RECENT hot weather has had minimal impact on Orange’s wetlands, according to Orange City Council resources coordinator Roger Smith.
Mr Smith estimates only 5 per cent of trees and shrubs were lost during one of the driest Januarys on record.
“Up until the weekend, the wetlands weren’t going really well and the vegetation was struggling,” he said.
“We had some native trees and shrubs die because it’s difficult to water everything.
“I think only 5 per cent was lost, with Brooklands Wetlands the worst affected.”
Orange recorded nearly 90 millimetres of rain at the weekend, which came in the nick of time, Mr Smith said.
“That rain really helped replenish everything, and now it looks 100 per cent better,” he said.
Mr Smith said all lost plants and shrubs would be replaced in Autumn, the time of year that gave the plants the best chance of survival.

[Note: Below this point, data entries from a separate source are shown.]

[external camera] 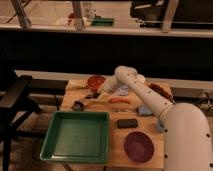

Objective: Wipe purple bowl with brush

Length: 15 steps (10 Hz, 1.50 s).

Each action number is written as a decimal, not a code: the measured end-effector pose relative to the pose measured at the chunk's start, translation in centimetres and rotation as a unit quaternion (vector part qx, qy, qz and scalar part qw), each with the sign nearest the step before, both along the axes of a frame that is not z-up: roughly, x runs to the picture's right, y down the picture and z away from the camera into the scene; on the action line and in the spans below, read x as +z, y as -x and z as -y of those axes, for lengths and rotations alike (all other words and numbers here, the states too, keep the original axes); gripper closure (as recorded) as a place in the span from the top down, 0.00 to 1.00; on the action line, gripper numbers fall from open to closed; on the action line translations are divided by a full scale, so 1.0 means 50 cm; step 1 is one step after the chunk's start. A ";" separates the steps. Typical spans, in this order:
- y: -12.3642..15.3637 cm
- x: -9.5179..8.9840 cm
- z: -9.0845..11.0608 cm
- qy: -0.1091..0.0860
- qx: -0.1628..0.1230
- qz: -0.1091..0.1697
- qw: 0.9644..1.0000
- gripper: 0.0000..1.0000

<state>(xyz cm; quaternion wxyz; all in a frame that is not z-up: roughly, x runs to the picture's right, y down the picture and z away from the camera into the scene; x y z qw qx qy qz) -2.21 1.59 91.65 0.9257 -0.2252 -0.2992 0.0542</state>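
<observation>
The purple bowl (138, 146) sits at the front right of the wooden table, next to my arm's base. The brush (80, 105) lies on the table's left part, its dark head at the left and its slim handle running right. My gripper (93, 95) is low over the table, just above and right of the brush head and close to the handle. It is far from the purple bowl. I cannot tell if it touches the brush.
A green tray (55, 142) fills the front left. A red-brown bowl (95, 81) stands at the back behind the gripper. An orange carrot-shaped thing (120, 100), a flat black block (127, 123) and a light-blue cup (123, 90) lie mid-table.
</observation>
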 end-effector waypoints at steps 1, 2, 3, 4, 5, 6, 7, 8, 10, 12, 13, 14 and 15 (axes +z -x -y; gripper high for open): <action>-0.011 -0.016 0.017 -0.013 0.002 -0.005 1.000 0.00; -0.023 -0.030 0.031 -0.023 0.004 -0.010 1.000 0.00; -0.048 -0.052 0.054 -0.039 0.009 -0.018 0.999 0.00; -0.064 -0.066 0.067 -0.048 0.012 -0.022 0.999 0.00; -0.078 -0.084 0.084 -0.056 0.014 -0.025 0.998 0.00; -0.092 -0.108 0.101 -0.064 0.011 -0.025 0.998 0.00; -0.098 -0.127 0.107 -0.069 0.007 -0.023 0.997 0.00; -0.106 -0.144 0.107 -0.073 0.005 -0.023 0.997 0.00; -0.142 -0.193 0.116 -0.088 0.003 -0.027 0.996 0.00; -0.164 -0.236 0.111 -0.098 -0.005 -0.032 0.995 0.00; -0.182 -0.262 0.102 -0.104 -0.009 -0.037 0.994 0.00; -0.201 -0.279 0.095 -0.108 -0.011 -0.045 0.993 0.00; -0.215 -0.298 0.087 -0.111 -0.017 -0.053 0.992 0.00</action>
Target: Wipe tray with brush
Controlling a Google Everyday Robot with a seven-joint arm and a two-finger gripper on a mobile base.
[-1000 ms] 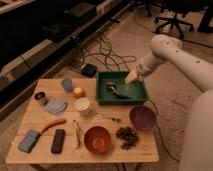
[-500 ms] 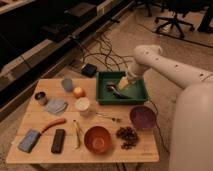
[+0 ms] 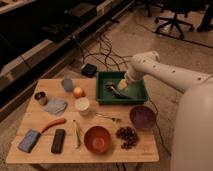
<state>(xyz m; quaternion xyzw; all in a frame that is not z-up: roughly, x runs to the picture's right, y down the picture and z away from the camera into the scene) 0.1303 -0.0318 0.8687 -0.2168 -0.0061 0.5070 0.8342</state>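
Near edge of table: brown bowl [image 3: 97,138]; purple bowl [image 3: 142,117] a little beyond.
Far side: green tray [image 3: 136,93], with the brush [image 3: 111,89] lying on its floor.
Gripper [image 3: 121,87]: lowered into the tray, just beside the brush, fingers spread wide, nothing in its grip.

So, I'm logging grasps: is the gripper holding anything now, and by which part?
Nothing yet, it seems: the open gripper hangs low in the tray, by the brush lying on its floor.
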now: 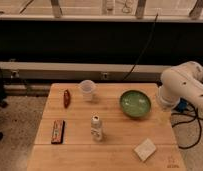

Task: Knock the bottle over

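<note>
The bottle [96, 127] stands upright near the middle of the table [115, 161]. The arm [182, 87] is folded up well away from the bottle, beyond the green bowl [135, 103]. Its gripper is hidden from me, so I cannot tell its state. 1 clear cup [87, 90] sits behind the bottle. A wide sweep could topple that instead, or clip the bowl on the way in.
</note>
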You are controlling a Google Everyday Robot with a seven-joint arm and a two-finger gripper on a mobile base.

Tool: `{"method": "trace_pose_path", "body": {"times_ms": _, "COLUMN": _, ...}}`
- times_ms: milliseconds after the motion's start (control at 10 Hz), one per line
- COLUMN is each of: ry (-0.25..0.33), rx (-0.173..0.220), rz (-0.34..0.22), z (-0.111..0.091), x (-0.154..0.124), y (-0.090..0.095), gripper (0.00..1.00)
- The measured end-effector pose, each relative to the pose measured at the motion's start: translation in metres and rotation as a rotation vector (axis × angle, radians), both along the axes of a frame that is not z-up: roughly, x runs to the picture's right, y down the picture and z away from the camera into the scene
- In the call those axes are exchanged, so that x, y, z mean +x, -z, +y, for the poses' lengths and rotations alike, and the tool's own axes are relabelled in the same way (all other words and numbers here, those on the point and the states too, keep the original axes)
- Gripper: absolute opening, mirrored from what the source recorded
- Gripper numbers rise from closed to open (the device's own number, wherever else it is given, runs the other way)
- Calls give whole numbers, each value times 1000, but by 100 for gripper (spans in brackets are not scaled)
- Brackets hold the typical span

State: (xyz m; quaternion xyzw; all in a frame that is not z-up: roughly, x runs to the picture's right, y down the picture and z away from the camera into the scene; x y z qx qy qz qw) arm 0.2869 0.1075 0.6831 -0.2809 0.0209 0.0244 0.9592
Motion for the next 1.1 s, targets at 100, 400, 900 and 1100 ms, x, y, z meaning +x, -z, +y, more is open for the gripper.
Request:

His comments come on the eve of World Wetlands Day on Saturday.
While Orange will delay its celebrations until Sunday, there will also be further activities next week.
On Sunday there will be a walk and talk through Ploughmans Lane from 9am to 11am.
Topics covered include how the wetlands work, survive and function, and the spin off effects they have. All community members are welcome.
On Tuesday there will be a Bill’s Bush Tour around four of Orange’s constructed wetlands.
The tour will leave the Visitor Information Centre at 11am, with only a small number of people able to attend.
Finally, on Wednesday, there will be a community day at Brooklands Wetland, the wetlands most affected by the recent hot weather.
“There we will mulch the community gardens that were planted on National Tree Day last year,” Mr Smith said.
“With this mulching it will help retain moisture and give them [the trees and shrubs] a better chance of survival.”